- To do:
When the string "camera" is part of a line below, that line should be copied.

....

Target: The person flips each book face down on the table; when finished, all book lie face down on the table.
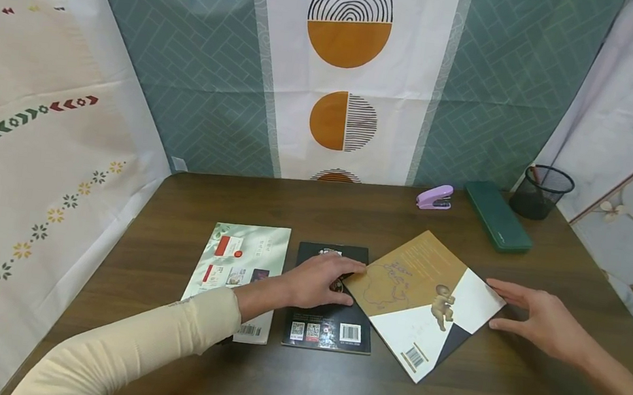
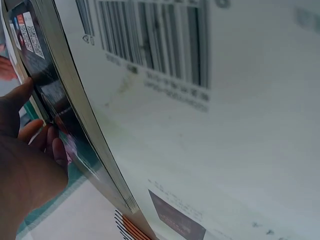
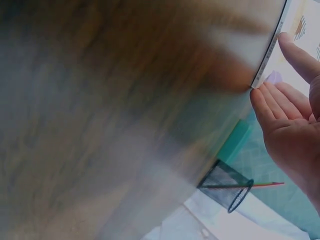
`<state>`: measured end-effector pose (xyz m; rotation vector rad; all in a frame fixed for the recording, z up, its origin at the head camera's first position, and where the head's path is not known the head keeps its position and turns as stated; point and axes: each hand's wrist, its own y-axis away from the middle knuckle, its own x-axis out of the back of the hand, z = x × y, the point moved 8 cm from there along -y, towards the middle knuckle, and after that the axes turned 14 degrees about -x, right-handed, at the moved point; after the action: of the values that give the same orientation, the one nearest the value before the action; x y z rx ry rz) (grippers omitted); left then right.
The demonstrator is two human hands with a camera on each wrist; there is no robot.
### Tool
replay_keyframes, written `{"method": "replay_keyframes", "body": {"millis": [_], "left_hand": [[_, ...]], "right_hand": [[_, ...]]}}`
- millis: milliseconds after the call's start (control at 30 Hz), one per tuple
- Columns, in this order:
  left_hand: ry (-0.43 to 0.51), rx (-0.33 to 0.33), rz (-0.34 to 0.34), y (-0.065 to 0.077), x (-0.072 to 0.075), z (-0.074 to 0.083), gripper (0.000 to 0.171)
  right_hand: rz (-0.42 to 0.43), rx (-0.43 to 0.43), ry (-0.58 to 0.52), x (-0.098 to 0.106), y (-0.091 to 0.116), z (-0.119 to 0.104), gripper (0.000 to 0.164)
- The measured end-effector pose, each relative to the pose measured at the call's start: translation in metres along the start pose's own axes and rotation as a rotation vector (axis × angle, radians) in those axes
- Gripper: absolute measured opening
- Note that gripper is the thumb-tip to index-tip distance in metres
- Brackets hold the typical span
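A gold and white book (image 1: 399,293) with a small figure and a barcode lies turned like a diamond. Its left corner overlaps a black book (image 1: 329,334) with QR codes. My left hand (image 1: 321,280) is over the black book, thumb and fingers at that corner. At the opposite corner, my right hand (image 1: 544,321) touches the edges with straight fingers and thumb; the right wrist view shows these fingers (image 3: 272,102) against the book's edge (image 3: 267,55). Left of the black book, a pale green book (image 1: 254,242) lies partly under my left forearm.
Toward the back right of the brown table (image 1: 222,196) are a purple stapler (image 1: 434,197), a long dark green case (image 1: 498,216) and a black mesh pen cup (image 1: 537,195) with a pencil in it. Patterned cloth (image 1: 206,78) hangs behind the table and along both sides.
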<state>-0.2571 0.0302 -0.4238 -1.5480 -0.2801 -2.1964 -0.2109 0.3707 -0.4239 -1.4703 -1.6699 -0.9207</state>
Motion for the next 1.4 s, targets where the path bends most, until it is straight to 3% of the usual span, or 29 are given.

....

- Output below:
`<state>`: measured end-effector pose (xyz m; rotation vector rad; all in a frame fixed for the recording, z up, its origin at the head camera's first position, and where the head's path is not known the head keeps its position and turns as stated; point and axes: each hand's wrist, its own y-axis away from the middle knuckle, its own x-axis out of the back of the hand, z = x × y, the point moved 8 cm from there along -y, towards the middle knuckle, and after that the axes turned 14 degrees about -x, right-handed, at the moved point; after the action: of the values that give the same orientation, the one nearest the value before the action; x y z rx ry rz) (grippers omitted); left then right.
The demonstrator is two human hands with a camera on each wrist; there is no robot.

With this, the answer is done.